* _Your instructions_: Write out nothing except the lines running from the one containing "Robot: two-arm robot" to the last line of the data, exactly as they stand.

* _Provided data_:
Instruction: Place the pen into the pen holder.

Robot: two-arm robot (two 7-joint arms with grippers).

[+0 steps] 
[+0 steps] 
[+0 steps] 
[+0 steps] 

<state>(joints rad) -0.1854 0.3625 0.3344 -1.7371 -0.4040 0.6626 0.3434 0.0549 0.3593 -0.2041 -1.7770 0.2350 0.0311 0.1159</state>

* _Reply_:
Robot: two-arm robot (two 7-joint arms with grippers).

[+0 steps] 
[+0 steps] 
[+0 steps] 
[+0 steps] 

<state>(joints rad) -0.1854 0.3625 0.3344 -1.7371 -0.4040 0.6626 0.3434 0.0549 0.3593 -0.2041 -1.7770 0.2350 0.0311 0.1159</state>

The exercise asks for nothing further.